::: Information shown :::

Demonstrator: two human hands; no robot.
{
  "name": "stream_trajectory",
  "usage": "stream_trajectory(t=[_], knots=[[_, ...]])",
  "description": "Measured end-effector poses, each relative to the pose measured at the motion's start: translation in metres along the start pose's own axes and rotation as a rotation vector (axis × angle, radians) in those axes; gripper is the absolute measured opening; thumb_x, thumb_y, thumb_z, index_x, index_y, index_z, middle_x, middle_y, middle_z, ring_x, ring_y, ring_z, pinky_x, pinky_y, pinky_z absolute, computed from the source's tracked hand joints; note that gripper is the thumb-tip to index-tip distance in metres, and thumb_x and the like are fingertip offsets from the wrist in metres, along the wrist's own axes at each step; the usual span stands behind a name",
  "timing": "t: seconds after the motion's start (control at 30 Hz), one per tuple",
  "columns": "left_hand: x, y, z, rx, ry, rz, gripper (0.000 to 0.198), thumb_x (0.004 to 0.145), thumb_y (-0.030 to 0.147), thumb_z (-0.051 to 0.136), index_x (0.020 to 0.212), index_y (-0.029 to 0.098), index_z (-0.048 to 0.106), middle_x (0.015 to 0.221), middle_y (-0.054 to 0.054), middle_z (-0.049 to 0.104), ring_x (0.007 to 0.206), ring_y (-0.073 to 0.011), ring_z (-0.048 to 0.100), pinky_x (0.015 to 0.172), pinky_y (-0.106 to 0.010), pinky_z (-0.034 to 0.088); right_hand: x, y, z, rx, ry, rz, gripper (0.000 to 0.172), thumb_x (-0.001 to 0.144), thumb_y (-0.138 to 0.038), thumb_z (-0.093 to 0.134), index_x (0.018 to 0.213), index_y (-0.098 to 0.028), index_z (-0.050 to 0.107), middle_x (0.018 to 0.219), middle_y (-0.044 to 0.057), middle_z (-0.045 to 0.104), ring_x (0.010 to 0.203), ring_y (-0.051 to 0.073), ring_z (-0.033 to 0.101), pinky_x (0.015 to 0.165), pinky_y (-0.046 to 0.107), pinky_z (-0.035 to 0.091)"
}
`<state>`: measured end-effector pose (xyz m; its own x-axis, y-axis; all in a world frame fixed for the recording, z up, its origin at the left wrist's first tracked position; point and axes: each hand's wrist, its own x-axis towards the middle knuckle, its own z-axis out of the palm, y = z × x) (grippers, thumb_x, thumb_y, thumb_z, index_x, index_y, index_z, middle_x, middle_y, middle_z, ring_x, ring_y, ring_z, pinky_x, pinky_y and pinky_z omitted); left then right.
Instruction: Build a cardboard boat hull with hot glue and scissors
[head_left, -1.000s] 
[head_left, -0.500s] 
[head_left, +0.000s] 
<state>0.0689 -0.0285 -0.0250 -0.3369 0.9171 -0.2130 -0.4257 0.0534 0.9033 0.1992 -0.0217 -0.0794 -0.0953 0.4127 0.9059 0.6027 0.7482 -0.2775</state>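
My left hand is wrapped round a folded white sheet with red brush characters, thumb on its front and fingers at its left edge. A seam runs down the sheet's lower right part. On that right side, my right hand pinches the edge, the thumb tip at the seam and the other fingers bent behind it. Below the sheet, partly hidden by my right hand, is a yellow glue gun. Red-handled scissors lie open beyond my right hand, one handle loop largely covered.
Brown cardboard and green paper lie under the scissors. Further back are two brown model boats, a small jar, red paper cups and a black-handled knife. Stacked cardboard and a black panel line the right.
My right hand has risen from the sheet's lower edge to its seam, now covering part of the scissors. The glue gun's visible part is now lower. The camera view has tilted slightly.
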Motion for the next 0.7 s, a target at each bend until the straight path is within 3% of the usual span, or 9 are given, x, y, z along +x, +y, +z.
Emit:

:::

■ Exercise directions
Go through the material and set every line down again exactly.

■ Your solution
Demonstrator: two human hands; no robot.
{
  "name": "stream_trajectory",
  "usage": "stream_trajectory(t=[_], knots=[[_, ...]])",
  "description": "Measured end-effector poses, each relative to the pose measured at the motion's start: translation in metres along the start pose's own axes and rotation as a rotation vector (axis × angle, radians) in those axes; gripper is the absolute measured opening; thumb_x, thumb_y, thumb_z, index_x, index_y, index_z, middle_x, middle_y, middle_z, ring_x, ring_y, ring_z, pinky_x, pinky_y, pinky_z absolute, computed from the source's tracked hand joints; note that gripper is the thumb-tip to index-tip distance in metres, and thumb_x and the like are fingertip offsets from the wrist in metres, along the wrist's own axes at each step; the usual span stands behind a name",
  "timing": "t: seconds after the motion's start (control at 30 Hz), one per tuple",
  "columns": "left_hand: x, y, z, rx, ry, rz, gripper (0.000 to 0.198), thumb_x (0.004 to 0.145), thumb_y (-0.030 to 0.147), thumb_z (-0.051 to 0.136), index_x (0.020 to 0.212), index_y (-0.029 to 0.098), index_z (-0.048 to 0.106), middle_x (0.015 to 0.221), middle_y (-0.054 to 0.054), middle_z (-0.049 to 0.104), ring_x (0.007 to 0.206), ring_y (-0.073 to 0.011), ring_z (-0.048 to 0.100), pinky_x (0.015 to 0.172), pinky_y (-0.106 to 0.010), pinky_z (-0.034 to 0.088); right_hand: x, y, z, rx, ry, rz, gripper (0.000 to 0.172), thumb_x (-0.001 to 0.144), thumb_y (-0.138 to 0.038), thumb_z (-0.093 to 0.134), index_x (0.018 to 0.213), index_y (-0.098 to 0.028), index_z (-0.050 to 0.107), middle_x (0.018 to 0.219), middle_y (-0.044 to 0.057), middle_z (-0.045 to 0.104), ring_x (0.010 to 0.203), ring_y (-0.051 to 0.073), ring_z (-0.033 to 0.101), pinky_x (0.015 to 0.165), pinky_y (-0.046 to 0.107), pinky_z (-0.035 to 0.091)"
}
`<state>`: measured end-effector pose (xyz m; its own x-axis, y-axis; all in a world frame fixed for the recording, z up, its origin at the left wrist's first tracked position; point and axes: each hand's wrist, its own x-axis towards the middle knuckle, its own z-axis out of the palm, y = z × x) (grippers, thumb_x, thumb_y, thumb_z, index_x, index_y, index_z, middle_x, middle_y, middle_z, ring_x, ring_y, ring_z, pinky_x, pinky_y and pinky_z omitted); left then right.
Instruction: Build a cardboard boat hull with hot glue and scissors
[head_left, -1.000s] 
[head_left, -0.500s] 
[head_left, +0.000s] 
<state>0.0689 -0.0285 -0.0250 -0.3369 0.9171 -0.2130 -0.4257 0.0534 0.9033 0.1992 -0.0217 -0.0794 -0.0953 0.4127 0.9059 0.6027 0.7482 -0.2775</state>
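My left hand is wrapped round a folded white sheet with red brush characters, thumb on its front and fingers at its left edge. A seam runs down the sheet's lower right part. On that right side, my right hand pinches the edge, the thumb tip at the seam and the other fingers bent behind it. Below the sheet, partly hidden by my right hand, is a yellow glue gun. Red-handled scissors lie open beyond my right hand, one handle loop largely covered.
Brown cardboard and green paper lie under the scissors. Further back are two brown model boats, a small jar, red paper cups and a black-handled knife. Stacked cardboard and a black panel line the right.
My right hand has risen from the sheet's lower edge to its seam, now covering part of the scissors. The glue gun's visible part is now lower. The camera view has tilted slightly.
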Motion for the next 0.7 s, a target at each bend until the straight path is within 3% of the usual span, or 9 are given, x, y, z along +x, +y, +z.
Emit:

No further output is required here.